• _Work instruction_
What you return should be each line of the data containing the string "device".

• _Source material_
┌────────

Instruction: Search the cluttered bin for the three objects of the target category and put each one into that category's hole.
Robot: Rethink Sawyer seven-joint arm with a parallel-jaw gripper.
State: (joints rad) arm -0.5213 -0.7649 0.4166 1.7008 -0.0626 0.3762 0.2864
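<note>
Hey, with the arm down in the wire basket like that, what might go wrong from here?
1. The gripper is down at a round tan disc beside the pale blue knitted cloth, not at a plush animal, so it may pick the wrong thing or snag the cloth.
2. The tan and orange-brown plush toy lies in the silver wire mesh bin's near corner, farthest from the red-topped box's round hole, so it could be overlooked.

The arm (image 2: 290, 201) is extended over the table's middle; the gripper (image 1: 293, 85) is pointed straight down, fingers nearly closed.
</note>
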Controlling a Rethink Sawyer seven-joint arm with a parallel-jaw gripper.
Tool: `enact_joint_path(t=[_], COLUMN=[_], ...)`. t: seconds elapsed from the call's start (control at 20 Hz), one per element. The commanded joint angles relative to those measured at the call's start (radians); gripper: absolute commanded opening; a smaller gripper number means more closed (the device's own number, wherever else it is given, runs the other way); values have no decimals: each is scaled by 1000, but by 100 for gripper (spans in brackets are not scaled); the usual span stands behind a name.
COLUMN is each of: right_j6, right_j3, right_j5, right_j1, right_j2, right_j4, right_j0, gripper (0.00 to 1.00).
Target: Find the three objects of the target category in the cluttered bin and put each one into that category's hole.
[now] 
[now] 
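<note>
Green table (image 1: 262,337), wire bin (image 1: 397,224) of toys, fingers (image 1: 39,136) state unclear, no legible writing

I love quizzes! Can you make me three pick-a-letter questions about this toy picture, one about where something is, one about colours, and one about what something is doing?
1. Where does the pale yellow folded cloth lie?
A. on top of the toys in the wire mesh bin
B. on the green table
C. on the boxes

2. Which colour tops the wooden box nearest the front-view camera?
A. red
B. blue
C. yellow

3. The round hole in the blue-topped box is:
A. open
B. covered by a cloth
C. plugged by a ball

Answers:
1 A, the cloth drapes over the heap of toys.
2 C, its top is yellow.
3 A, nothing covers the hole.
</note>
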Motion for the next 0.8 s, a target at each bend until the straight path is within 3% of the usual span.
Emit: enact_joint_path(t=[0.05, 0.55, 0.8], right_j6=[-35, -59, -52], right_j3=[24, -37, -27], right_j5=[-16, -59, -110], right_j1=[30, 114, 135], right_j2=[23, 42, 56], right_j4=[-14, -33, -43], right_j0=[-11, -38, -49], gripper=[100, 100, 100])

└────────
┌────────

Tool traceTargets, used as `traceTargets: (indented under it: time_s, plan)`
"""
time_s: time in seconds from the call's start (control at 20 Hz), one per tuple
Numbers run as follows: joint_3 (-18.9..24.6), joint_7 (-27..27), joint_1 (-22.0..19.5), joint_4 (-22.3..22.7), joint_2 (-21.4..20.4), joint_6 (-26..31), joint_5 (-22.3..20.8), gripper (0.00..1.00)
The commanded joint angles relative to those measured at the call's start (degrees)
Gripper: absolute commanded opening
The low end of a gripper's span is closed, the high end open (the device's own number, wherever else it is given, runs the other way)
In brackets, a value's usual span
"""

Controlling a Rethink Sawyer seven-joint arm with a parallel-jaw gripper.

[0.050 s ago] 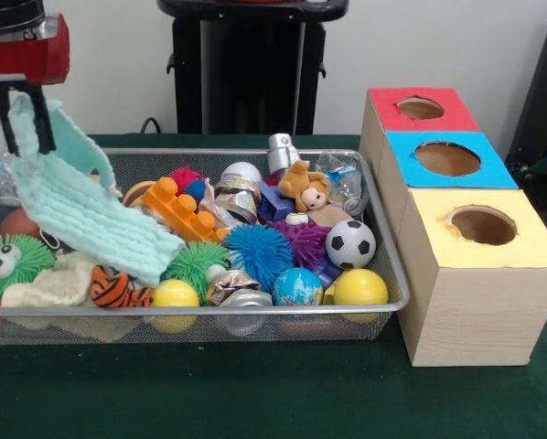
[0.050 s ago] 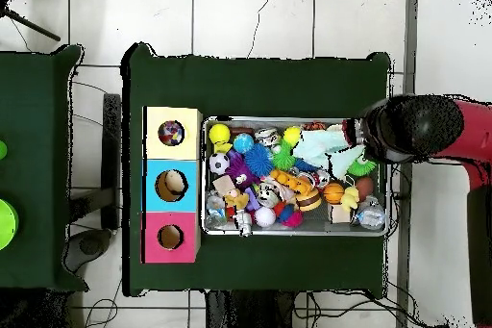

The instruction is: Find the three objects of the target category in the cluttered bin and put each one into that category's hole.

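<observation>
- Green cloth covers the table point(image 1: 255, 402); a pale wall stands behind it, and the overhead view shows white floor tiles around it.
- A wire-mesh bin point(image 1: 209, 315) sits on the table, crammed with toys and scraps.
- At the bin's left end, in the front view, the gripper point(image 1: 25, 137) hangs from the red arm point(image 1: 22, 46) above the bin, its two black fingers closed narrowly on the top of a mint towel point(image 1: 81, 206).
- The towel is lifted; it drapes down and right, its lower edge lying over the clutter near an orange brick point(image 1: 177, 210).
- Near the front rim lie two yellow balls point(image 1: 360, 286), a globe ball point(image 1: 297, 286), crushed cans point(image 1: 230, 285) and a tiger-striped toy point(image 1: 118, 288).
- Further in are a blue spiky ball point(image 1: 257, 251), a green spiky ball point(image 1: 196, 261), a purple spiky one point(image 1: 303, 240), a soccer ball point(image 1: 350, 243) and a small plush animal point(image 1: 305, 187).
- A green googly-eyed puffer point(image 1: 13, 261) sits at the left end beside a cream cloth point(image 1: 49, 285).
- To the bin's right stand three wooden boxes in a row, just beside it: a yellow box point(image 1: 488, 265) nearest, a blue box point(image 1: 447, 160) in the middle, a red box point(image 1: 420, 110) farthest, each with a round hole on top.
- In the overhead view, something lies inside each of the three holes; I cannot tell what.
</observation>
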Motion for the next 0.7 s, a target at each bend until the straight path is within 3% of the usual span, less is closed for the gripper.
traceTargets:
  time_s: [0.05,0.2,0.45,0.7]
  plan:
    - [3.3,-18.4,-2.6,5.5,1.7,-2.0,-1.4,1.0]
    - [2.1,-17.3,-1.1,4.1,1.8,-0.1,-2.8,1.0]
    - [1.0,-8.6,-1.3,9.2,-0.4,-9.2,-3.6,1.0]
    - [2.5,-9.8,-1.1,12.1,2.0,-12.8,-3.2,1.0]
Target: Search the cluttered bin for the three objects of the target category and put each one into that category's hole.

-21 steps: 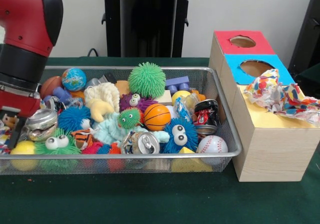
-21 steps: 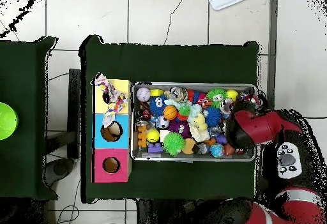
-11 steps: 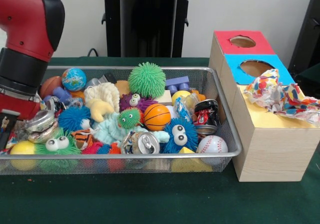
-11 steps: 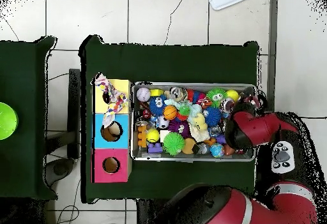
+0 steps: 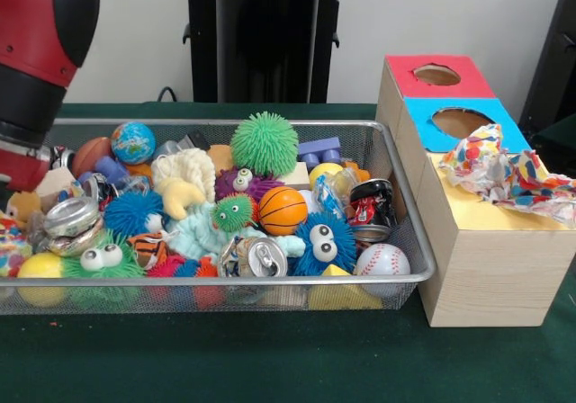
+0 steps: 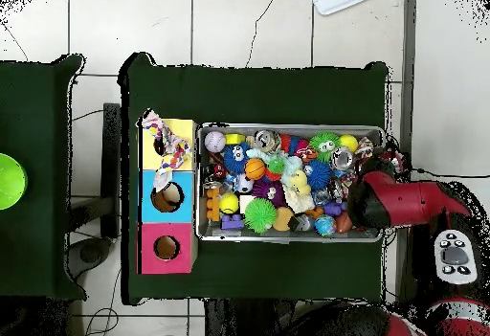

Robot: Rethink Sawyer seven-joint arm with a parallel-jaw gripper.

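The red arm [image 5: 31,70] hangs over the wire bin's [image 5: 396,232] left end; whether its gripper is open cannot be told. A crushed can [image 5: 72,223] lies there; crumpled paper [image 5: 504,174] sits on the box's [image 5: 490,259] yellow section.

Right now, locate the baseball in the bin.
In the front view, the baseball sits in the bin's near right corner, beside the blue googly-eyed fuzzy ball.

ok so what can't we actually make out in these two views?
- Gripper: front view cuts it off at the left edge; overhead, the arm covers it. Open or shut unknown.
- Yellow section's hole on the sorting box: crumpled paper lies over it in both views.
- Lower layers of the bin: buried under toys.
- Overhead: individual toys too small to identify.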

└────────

• _Result_
Tool: `enact_joint_path(t=[_], COLUMN=[_], ...)`. t: seconds elapsed from the call's start (control at 20 Hz), one per element. The commanded joint angles relative to those measured at the call's start (radians); gripper: absolute commanded opening; a smaller gripper number means more closed (the device's own number, wherever else it is given, runs the other way); values have no decimals: each is scaled by 1000, but by 100 for gripper (spans in brackets are not scaled); the usual span stands behind a name.
The low end of a gripper's span is closed, the high end open (the device's own number, wherever else it is given, runs the other way)

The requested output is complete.